Friday, 21 December 2012

A Christmas List


As a teacher I have often been asked by parents and my students, “What books should/ ought/ must my child/I read?”  Usually I have answered this from a literacy point of view and replied, “What the individual finds interesting, since boredom or lack of interest is the biggest turn off for a beginning, developing, young, or even established reader”.  Alternatively my response has been to provide the latest list of CBCA shortlisted or notable titles, since keeping up with the latest trends is important.  Children especially dislike stories, characters and language that are outdated. Have you been watching the first James Bond films on TV?  How clichéd and outmoded in fashions of all types these relics seem.  The humour is wet, the clothes are most notably different, the action is tamer and dare I say it, Sean Connery doesn’t seem quite so suave. And talk about sexist!  Quite unobtrusively and without us noticing, our culture and society morph over the years, diminishing the vibrancy, relevance and appeal of many previously acclaimed books, stories, music and films.  This is of course one of the tests of a classic. If a work retains its application to current life and values, then it has that ‘je ne sais pas’ that makes it a literary work.  But even classic literature has its draw backs.  Usually one has to be a very dedicated reader to plow through some of the classics in their original form, hence the many adaptations and rehashes of these important reflection and representations of humanity, some good and some bad!  
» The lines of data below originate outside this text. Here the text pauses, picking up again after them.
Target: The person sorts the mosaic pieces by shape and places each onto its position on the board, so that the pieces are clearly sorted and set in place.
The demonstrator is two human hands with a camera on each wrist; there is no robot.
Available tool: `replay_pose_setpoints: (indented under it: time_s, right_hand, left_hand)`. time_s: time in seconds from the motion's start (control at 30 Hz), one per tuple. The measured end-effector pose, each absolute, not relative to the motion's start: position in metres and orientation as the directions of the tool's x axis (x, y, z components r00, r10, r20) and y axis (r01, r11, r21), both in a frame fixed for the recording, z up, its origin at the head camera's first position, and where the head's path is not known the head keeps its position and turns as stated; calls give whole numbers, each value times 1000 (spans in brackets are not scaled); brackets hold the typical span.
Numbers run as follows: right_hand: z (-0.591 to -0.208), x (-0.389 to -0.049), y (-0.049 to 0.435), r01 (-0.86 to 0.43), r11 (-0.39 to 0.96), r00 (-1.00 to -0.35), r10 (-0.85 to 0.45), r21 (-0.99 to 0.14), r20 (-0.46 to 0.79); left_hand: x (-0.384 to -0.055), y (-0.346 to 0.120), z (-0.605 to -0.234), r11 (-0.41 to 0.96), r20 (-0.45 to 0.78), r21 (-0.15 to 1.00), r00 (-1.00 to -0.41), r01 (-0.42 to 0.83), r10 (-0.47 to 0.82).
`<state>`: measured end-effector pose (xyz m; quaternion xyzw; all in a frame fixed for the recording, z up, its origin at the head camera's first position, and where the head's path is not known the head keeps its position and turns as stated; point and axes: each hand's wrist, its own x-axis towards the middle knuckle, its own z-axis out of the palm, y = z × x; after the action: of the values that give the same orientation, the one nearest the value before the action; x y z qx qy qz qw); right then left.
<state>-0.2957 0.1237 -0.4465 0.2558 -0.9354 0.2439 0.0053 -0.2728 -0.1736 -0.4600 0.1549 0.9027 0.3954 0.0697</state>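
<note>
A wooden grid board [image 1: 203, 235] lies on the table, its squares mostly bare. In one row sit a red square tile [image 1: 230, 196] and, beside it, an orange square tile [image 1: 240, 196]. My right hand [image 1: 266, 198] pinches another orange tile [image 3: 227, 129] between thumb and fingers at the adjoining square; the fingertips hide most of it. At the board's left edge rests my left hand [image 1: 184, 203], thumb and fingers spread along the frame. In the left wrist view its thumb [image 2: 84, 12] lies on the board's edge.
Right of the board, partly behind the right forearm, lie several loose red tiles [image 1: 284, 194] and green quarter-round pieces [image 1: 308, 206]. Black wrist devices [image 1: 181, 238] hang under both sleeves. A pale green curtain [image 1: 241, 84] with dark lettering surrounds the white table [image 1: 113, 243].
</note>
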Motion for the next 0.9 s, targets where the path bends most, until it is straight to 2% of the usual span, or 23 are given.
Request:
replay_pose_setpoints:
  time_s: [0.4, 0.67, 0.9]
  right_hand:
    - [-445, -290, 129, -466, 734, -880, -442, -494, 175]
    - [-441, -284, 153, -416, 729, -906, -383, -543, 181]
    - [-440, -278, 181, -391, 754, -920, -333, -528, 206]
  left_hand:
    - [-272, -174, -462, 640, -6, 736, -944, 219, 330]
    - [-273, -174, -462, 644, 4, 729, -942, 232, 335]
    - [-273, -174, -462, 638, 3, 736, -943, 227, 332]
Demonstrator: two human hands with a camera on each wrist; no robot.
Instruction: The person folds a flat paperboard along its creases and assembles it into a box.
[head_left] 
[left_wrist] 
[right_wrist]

As a child my first introduction to ‘the classics’ was through the monthly comic I was allowed. While my brother opted for ‘The Eagle’, a boys’ comic about spaceships and intergalactic adventure, I read my way through “A Tale of Two Cities”, “Jane Eyre”, “Macbeth”, and many more.  I wish I had kept them because only now in my mature years do I realize they probably formed the basis of my future as a reader and, I like to think, a person fairly well -versed in English literature.   Now such publications are called graphic novels and are easily accessible via the net but I must confess I’m not au fait with the quality of these more recent publications.
As I prepare my Christmas list for this year I have been thinking about how important it is for children to at least know but preferably read certain stories. Irrespective of any personal religious beliefs, how important is it for each of us to know the story behind Christmas or indeed many of the Bible stories?  How much does a person miss out on if they don’t understand about their Achilles’ heel or about ‘being a Scrooge’ or perhaps ‘ a Romeo’?  Reading is not just about sounding out the letters or knowing the meaning of each word. That is the literacy.  It’s also about access to that deeper understanding of the ideas, inferences, implications and allusions; in other words the literature.
So perhaps over the next few years, in my grandson’s Christmas stocking will be the best adaptation of Bible stories for children I can find; at least Dickens’  “A Christmas Carol”; definitely some myths and legends; some traditional nursery rhymes; some updated Peter Rabbit; “Wind in the Willows”; “House at Pooh Corner”; a series of graphic novels of the classics; Aesop’s’ Fables; Kipling’s “Just So Stories” and “Grimm’s Fairy Tales” at least, as well as the latest CBCA Book of the Year winners.  That should keep him well read and reasonably informed.  And what I have missed out, I’m sure others will add to my list.
Carol Fuller
PS  There is a little book called “Don’t Leave Childhood Without…” published by Specialist Children’s Booksellers that provides an excellent guide to the essential reading  to which I am alluding.